■ To do ■
Reproduce every line of the material below, but drop the pictures.
########################################
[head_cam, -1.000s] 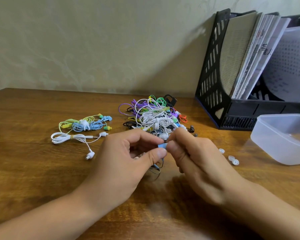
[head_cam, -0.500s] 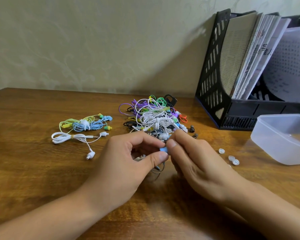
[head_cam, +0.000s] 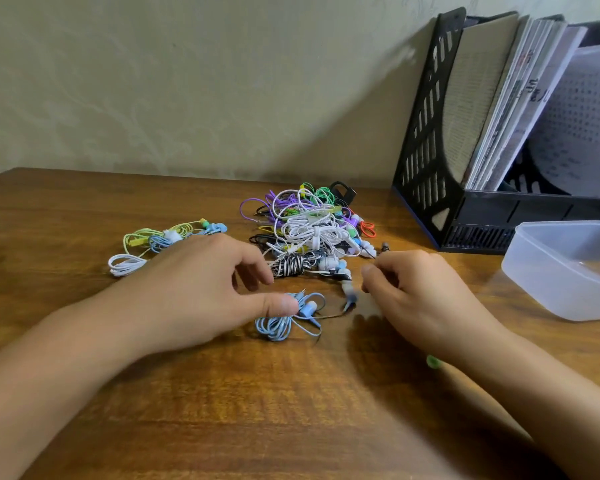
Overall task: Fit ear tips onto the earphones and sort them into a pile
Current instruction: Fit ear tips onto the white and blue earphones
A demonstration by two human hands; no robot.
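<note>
Big tangled earphone pile point(head_cam: 309, 226) sits just beyond both hands, a smaller pile point(head_cam: 160, 244) of three bundles behind the left hand point(head_cam: 194, 292). Between the hands lies one light-blue earphone set point(head_cam: 281, 322), coiled, its bud pointing right. Left hand is loosely spread; right hand point(head_cam: 426, 299) is curled, grip unclear.

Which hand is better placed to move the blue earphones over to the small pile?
Left, probably. The left hand touches the blue earphones, and the small pile lies on its side.
</note>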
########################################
■ Solution to the exercise ■
[head_cam, -1.000s] 
[head_cam, -0.500s] 
[head_cam, +0.000s] 
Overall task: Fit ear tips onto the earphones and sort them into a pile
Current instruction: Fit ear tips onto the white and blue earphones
A demonstration by two human hands; no robot.
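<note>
Big tangled earphone pile point(head_cam: 309, 226) sits just beyond both hands, a smaller pile point(head_cam: 160, 244) of three bundles behind the left hand point(head_cam: 194, 292). Between the hands lies one light-blue earphone set point(head_cam: 281, 322), coiled, its bud pointing right. Left hand is loosely spread; right hand point(head_cam: 426, 299) is curled, grip unclear.

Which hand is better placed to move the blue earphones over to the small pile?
Left, probably. The left hand touches the blue earphones, and the small pile lies on its side.
</note>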

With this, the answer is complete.